Wer Bürgergeld bekommt und arbeitet, darf einen Teil behalten. Die ersten 100 Euro bleiben komplett anrechnungsfrei. Vom Verdienst zwischen 100 und 520 Euro behältst du 20 Prozent. Zwischen 520 und 1.000 Euro behältst du 30 Prozent. Über 1.000 Euro: 10 Prozent. Beispiel: 800 Euro Verdienst bedeuten etwa 268 Euro mehr im Geldbeutel als ohne Arbeit.

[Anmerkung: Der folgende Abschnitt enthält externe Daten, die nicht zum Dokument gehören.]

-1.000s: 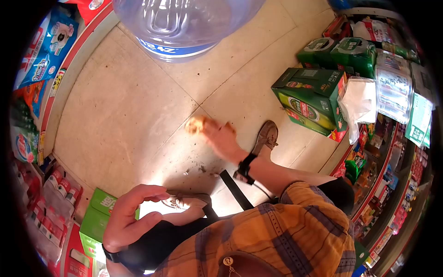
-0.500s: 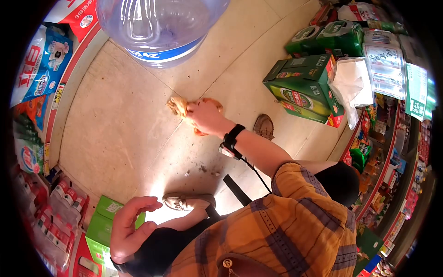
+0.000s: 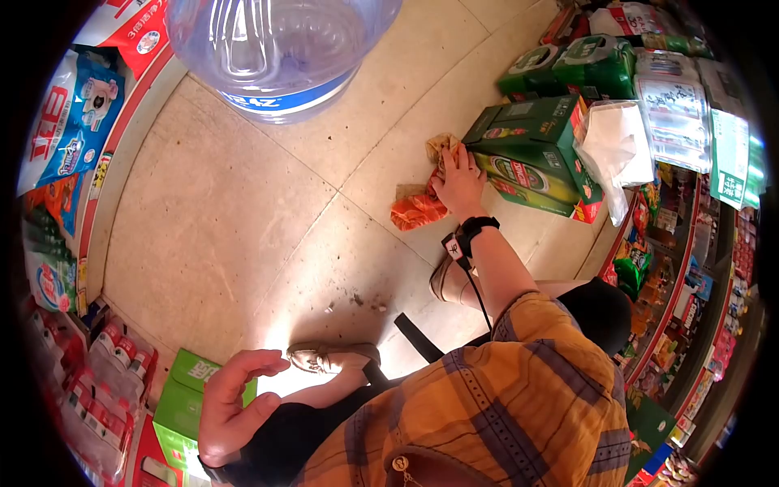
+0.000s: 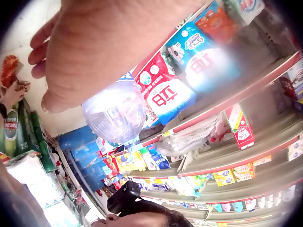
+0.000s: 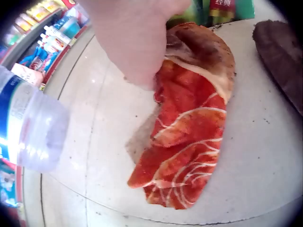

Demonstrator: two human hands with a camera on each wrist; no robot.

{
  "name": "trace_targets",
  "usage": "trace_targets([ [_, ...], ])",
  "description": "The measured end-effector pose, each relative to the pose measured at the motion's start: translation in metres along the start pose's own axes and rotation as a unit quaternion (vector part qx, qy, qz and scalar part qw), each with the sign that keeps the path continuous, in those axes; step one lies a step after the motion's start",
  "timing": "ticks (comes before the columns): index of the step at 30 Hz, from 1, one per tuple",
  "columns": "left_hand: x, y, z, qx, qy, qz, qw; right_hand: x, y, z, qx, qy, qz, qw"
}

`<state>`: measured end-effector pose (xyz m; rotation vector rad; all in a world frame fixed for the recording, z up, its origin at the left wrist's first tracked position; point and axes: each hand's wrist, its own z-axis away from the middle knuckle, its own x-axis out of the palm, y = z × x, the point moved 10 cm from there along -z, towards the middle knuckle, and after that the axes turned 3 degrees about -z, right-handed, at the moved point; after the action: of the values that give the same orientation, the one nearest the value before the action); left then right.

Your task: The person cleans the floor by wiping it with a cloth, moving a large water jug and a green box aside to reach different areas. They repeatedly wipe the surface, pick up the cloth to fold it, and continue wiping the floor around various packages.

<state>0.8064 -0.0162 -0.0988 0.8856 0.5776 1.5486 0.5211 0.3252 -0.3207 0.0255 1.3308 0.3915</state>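
My right hand [image 3: 461, 185] presses on a crumpled rag [image 3: 418, 209] on the tiled floor, its fingers stretched over the cloth, right at the base of a green beer carton [image 3: 519, 166]. In the right wrist view the rag [image 5: 189, 137] is red and orange with white lines and a brownish end, spreading out beside my thumb side. My left hand [image 3: 231, 398] hovers over my left knee, fingers loosely bent, holding nothing. Small dark bits of dirt [image 3: 355, 299] lie on the floor between my shoes.
A big clear water bottle [image 3: 280, 57] stands ahead on the floor. Detergent bags [image 3: 73, 122] line the left shelf. A light green box [image 3: 182, 398] and bottle packs [image 3: 105, 381] are at lower left. Stocked shelves [image 3: 690, 325] run along the right, near a tissue pack [image 3: 617, 142].
My right hand has swept the rag from the middle of the floor to the right, up to the beer carton. The left hand stays by the knee.
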Motion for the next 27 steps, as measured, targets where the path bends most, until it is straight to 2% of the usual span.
trace_targets([
  [2, -0.003, -0.002, 0.0, -0.001, 0.005, 0.007, 1.0, 0.006, -0.001, -0.006, -0.02, 0.006, 0.008, 1.0],
  [4, -0.007, -0.003, 0.0, -0.005, 0.018, 0.01, 1.0, -0.005, -0.002, -0.008, 0.012, -0.027, -0.09, 0.996],
  [8, -0.011, -0.004, -0.01, -0.007, 0.017, -0.001, 1.0, 0.026, 0.021, 0.0, 0.025, -0.037, -0.073, 0.996],
  [15, -0.006, -0.005, -0.015, -0.028, -0.015, 0.005, 0.999, 0.032, 0.071, 0.033, 0.106, 0.054, -0.018, 0.993],
  [17, -0.005, -0.006, -0.014, -0.021, -0.017, 0.008, 1.0, 0.048, 0.096, 0.036, 0.201, -0.019, 0.015, 0.979],
  [18, -0.006, -0.006, -0.013, -0.02, -0.013, 0.01, 1.0, 0.057, 0.106, 0.036, 0.241, -0.052, -0.052, 0.968],
  [19, -0.007, -0.006, -0.013, -0.019, -0.008, 0.011, 1.0, 0.059, 0.109, 0.029, 0.241, -0.052, -0.052, 0.968],
  [21, -0.006, -0.007, -0.01, -0.022, -0.006, 0.014, 1.0, 0.075, 0.117, 0.025, 0.27, -0.12, -0.111, 0.949],
  [22, -0.006, -0.006, -0.01, -0.023, -0.003, 0.017, 1.0, 0.064, 0.115, 0.026, 0.279, -0.066, -0.129, 0.949],
  [23, -0.006, -0.004, -0.01, -0.018, -0.005, 0.016, 1.0, 0.066, 0.114, 0.025, 0.28, -0.062, -0.129, 0.949],
  [25, -0.003, -0.003, -0.011, -0.024, -0.014, 0.02, 0.999, 0.071, 0.094, 0.02, 0.211, -0.078, -0.179, 0.958],
  [27, -0.001, 0.001, -0.013, -0.015, -0.018, 0.017, 1.0, 0.043, 0.054, 0.029, 0.171, -0.032, -0.198, 0.965],
])
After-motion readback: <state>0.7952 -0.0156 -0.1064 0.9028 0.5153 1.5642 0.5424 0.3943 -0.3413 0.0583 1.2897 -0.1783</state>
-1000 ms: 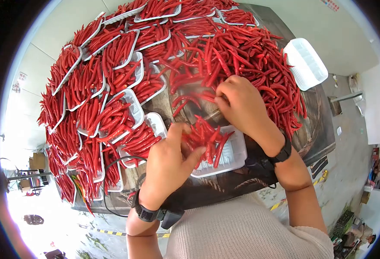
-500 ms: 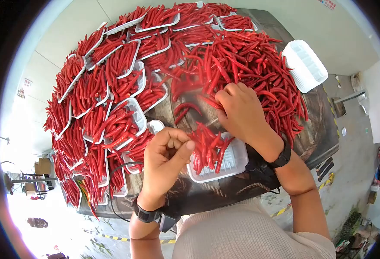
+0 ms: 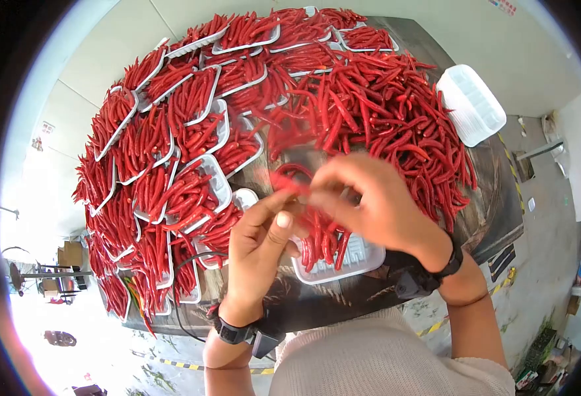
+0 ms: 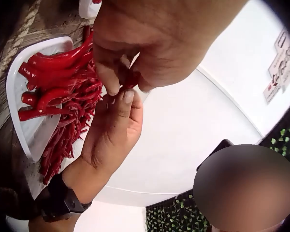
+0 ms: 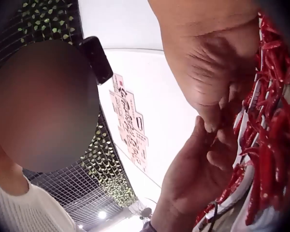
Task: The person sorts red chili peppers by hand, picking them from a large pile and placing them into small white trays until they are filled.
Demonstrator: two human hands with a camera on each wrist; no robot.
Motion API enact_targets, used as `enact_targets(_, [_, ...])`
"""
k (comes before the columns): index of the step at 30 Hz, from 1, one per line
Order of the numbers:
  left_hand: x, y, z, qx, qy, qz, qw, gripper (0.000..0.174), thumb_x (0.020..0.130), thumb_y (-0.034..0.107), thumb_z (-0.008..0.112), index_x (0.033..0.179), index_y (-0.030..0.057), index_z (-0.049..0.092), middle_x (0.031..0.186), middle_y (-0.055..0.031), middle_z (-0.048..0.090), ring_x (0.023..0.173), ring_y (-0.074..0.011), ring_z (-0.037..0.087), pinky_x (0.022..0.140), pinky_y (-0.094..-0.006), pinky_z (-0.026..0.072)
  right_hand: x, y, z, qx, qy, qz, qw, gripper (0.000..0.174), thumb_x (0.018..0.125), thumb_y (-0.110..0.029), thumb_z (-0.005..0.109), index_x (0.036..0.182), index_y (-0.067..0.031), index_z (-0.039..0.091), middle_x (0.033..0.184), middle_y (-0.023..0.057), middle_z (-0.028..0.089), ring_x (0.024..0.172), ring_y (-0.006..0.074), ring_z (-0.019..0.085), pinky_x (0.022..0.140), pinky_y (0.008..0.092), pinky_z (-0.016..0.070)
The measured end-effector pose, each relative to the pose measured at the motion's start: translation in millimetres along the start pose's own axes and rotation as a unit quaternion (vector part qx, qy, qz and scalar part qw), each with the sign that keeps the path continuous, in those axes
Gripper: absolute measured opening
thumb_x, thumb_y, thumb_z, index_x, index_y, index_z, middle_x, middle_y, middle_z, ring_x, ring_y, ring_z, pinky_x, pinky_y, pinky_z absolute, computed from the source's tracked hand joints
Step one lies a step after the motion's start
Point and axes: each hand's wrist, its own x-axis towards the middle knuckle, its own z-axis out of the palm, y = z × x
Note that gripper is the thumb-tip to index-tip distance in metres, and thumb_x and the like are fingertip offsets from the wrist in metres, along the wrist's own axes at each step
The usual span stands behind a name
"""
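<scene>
A red chili pepper is between my two hands, above a white plastic tray at the table's front. My left hand pinches it with curled fingers and raised thumb. The right hand, blurred, meets it from the other side with thumb and fingers. In the left wrist view the fingertips of both hands close around the chili, which is mostly hidden. Several chilies lie side by side in the tray's left part, stems toward me.
A large heap of loose chilies covers the table's right half. Filled trays crowd the left and back, overlapping. A stack of white trays stands at the right edge. A cable runs by the left wrist.
My right hand came from the edge of the heap toward the left, bringing a chili to the left hand. The left hand let go of the chilies in the tray, rose, and now meets it.
</scene>
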Motion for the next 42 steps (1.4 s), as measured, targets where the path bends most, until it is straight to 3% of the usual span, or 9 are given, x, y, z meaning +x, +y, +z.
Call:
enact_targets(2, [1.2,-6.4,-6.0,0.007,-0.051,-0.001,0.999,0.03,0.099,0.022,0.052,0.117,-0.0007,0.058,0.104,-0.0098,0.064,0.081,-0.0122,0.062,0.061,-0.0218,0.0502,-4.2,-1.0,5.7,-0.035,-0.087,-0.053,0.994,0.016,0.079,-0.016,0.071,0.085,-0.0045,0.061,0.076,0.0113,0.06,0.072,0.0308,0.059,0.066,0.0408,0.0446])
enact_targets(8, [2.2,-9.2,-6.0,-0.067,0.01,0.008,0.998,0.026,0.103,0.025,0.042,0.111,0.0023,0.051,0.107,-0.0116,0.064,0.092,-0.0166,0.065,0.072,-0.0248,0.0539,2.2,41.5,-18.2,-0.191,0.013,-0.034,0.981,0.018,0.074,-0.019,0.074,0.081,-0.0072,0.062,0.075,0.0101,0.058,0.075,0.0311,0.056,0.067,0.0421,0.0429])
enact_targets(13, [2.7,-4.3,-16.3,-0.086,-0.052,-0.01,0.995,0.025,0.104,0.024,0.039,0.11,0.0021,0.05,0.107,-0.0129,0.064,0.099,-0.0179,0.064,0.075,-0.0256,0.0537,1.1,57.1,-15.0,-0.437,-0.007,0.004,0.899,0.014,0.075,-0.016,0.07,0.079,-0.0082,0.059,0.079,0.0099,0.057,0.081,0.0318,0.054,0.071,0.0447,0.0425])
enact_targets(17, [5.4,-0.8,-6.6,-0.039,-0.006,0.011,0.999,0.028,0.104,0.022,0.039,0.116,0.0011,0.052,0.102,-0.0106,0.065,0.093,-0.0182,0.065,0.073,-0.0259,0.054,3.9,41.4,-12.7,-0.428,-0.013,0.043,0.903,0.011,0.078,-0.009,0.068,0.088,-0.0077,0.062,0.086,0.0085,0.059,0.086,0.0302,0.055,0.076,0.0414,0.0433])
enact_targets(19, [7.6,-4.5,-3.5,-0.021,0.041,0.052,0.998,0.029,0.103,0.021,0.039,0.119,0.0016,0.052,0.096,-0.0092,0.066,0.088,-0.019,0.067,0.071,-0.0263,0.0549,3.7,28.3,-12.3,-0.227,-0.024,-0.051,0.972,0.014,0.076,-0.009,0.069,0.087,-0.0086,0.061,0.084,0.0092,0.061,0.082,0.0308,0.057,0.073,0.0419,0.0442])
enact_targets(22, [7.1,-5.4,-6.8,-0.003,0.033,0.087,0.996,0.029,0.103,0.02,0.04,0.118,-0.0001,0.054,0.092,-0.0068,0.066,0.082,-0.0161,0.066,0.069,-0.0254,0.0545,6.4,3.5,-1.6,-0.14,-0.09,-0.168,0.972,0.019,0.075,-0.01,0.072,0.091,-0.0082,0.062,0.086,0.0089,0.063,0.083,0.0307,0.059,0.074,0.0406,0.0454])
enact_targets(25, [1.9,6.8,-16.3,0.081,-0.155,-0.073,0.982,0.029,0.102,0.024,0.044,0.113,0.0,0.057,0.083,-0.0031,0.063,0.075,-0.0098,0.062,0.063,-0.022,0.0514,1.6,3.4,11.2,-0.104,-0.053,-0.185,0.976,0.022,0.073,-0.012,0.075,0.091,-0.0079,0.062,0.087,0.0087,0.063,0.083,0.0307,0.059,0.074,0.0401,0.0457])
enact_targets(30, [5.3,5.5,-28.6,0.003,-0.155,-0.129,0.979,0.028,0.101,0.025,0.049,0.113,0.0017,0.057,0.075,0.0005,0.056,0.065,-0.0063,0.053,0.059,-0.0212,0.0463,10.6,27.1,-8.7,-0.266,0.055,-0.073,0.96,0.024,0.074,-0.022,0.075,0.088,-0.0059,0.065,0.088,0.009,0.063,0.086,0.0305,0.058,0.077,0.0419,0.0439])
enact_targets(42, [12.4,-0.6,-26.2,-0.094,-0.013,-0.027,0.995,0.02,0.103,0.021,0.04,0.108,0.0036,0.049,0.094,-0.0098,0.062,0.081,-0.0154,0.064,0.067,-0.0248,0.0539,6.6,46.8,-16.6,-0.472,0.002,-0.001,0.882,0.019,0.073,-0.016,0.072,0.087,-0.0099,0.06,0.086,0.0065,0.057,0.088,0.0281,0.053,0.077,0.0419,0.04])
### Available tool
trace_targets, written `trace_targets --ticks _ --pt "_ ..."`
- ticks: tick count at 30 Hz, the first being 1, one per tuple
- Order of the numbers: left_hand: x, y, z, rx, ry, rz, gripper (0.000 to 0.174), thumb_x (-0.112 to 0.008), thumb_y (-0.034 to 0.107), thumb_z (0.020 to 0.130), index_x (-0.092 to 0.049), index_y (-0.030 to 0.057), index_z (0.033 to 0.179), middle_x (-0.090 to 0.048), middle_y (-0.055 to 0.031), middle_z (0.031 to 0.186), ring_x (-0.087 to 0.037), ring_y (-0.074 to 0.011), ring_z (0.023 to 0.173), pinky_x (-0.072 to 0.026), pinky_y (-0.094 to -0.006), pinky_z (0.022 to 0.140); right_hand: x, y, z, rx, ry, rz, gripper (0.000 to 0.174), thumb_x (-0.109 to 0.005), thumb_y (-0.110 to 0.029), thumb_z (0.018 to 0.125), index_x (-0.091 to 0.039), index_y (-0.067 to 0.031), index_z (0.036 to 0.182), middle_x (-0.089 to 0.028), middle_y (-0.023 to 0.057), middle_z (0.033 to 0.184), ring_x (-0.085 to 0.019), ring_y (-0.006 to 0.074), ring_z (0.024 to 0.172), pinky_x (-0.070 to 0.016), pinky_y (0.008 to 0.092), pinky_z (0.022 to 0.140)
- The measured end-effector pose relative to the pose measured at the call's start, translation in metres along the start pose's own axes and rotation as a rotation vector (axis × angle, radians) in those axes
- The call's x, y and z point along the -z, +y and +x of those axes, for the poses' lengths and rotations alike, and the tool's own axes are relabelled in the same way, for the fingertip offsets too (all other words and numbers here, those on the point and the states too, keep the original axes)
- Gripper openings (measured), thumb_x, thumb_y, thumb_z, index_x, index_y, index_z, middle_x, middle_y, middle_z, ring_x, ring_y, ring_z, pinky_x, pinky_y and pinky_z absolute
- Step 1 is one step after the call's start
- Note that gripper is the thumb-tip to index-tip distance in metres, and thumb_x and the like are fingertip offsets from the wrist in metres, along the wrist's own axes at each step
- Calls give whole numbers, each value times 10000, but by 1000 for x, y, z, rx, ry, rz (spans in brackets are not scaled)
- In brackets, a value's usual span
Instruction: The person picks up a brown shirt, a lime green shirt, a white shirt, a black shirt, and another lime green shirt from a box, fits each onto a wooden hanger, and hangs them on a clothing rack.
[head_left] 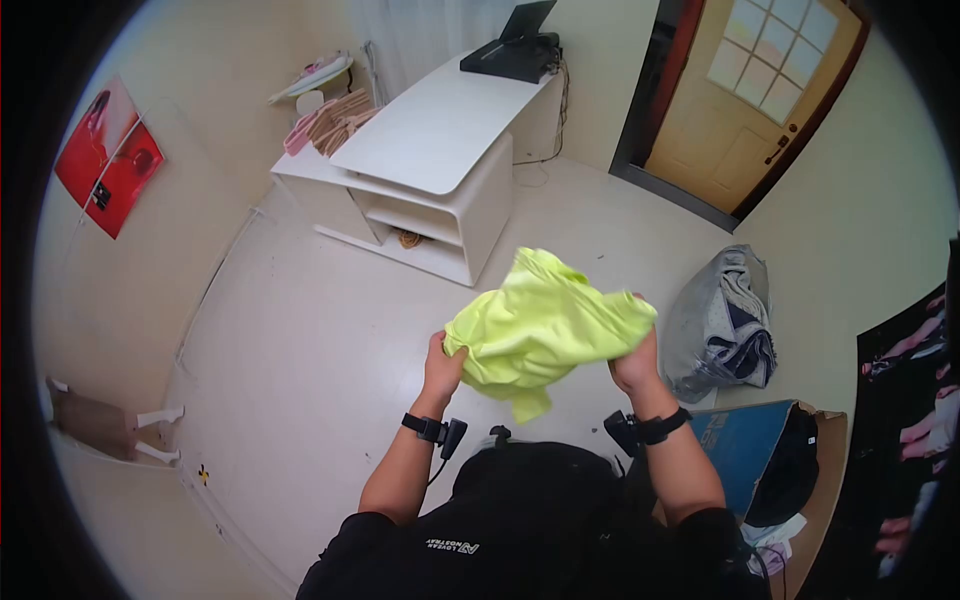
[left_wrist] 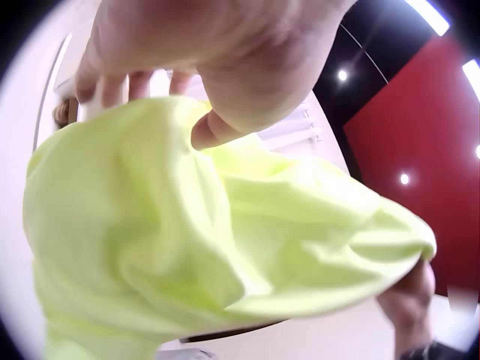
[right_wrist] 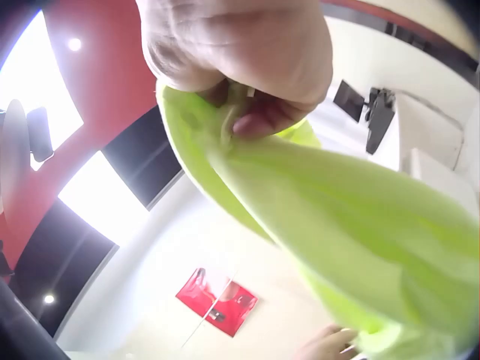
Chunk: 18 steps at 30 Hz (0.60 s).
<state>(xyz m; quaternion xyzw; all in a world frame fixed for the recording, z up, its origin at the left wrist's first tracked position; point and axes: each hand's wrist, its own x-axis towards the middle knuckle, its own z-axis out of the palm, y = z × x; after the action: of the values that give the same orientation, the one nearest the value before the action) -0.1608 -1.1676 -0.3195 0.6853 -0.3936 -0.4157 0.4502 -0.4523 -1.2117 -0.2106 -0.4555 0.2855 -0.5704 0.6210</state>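
- The neon yellow-green garment (head_left: pixel 540 325) hung crumpled and bunched in mid-air between both hands, above the pale floor (head_left: pixel 300 350).
- The left hand (head_left: pixel 442 365) pinched one edge with curled fingers.
- The right hand (head_left: pixel 635 362) clutched the opposite edge.

Room in a home, domestic use. Pale floor (head_left: pixel 300 340), plain walls.
12 o'clock: white desk (head_left: pixel 440 130) bearing a black printer (head_left: pixel 515 50); hangers (head_left: pixel 330 120) stacked at its left end.
1 o'clock: wooden door (head_left: pixel 760 90) with glass panes.
10 o'clock: red poster (head_left: pixel 108 155) on the wall.
3 o'clock: grey heap of clothes (head_left: pixel 720 320).
4 o'clock: cardboard box (head_left: pixel 825 480); hanging garments (head_left: pixel 915 400) beside it.
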Motion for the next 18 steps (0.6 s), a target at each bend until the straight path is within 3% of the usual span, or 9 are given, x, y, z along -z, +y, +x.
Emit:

Stand: Mai 2026 · Geprüft von Dennis Stahlhut
§
Diese Rechnung ist eine ungefähre Schätzung für normale Fälle. Was du wirklich bekommst, entscheidet das Jobcenter. Es prüft Vermögen, Schongrenzen und besondere Wohnformen. Auch Strafen, andere Leistungen wie Wohngeld oder Kinderzuschlag und örtliche Wohnkosten-Grenzen spielen mit. Was du wirklich bekommst, steht im Schreiben deines Jobcenters.

Häufige Fragen

Wer hat überhaupt Anspruch auf Bürgergeld? +
Wer arbeitsfähig und zwischen 15 Jahren und Rentenalter ist. Und sein Leben nicht selbst bezahlen kann. Du musst in Deutschland wohnen und keine andere Leistung wie Krankengeld, ALG I oder BAföG bekommen. Auch dein Partner und Kinder unter 25 werden mitgeprüft.
Was passiert mit meinem Vermögen? +
Im ersten Jahr (§ 12 SGB II) sind 40.000 € pro Person geschützt. Plus 15.000 € pro weiterer Person im Haushalt. Eine selbst genutzte Wohnung oder Haus zählt meist als Schonvermögen, wenn die Größe passt. Nach dem ersten Jahr sinken die Grenzen auf 15.000 € (oder 7.500 € pro Person). Riester-Verträge und manche Lebensversicherungen bleiben oft geschützt.
Wie hoch dürfen meine Wohnkosten sein? +
Das hängt von deiner Stadt ab. Jede Stadt hat eigene Grenzen. Sie richten sich nach Wohnungsgröße (z.B. 50 m² für Single) und dem örtlichen Mietspiegel. In München sind 50 m² oft 850 €, in Chemnitz 380 €. Ist deine Miete höher, willst das Jobcenter einen Umzug oder eine günstigere Wohnung. Meist innerhalb von 6 Monaten.
Wie wirkt sich Erwerbseinkommen aus? +
Die ersten 100 € von deinem Brutto-Lohn sind ganz frei. Bei 500 € verdienst behältst du 100 € plus 80 € (20 % von 400 €) gleich 180 € extra zum Bürgergeld. Bei 1.000 € sind es 100 plus 84 plus 144 gleich 328 €. Arbeit lohnt sich also. Aber ab 1.200 € wird jeder Euro voll abgezogen.
Brauche ich einen Anwalt für den Antrag? +
Für den ersten Antrag nicht. Die Formulare HA1 bis HA8 kannst du selbst ausfüllen. Ein Anwalt hilft, wenn das Jobcenter ablehnt oder kürzt. Dann musst du innerhalb von einem Monat Widerspruch einlegen. Sozialrechts-Anwälte arbeiten meist mit Beratungshilfescheinen (du zahlst nur 15 €) oder Prozesskostenhilfe.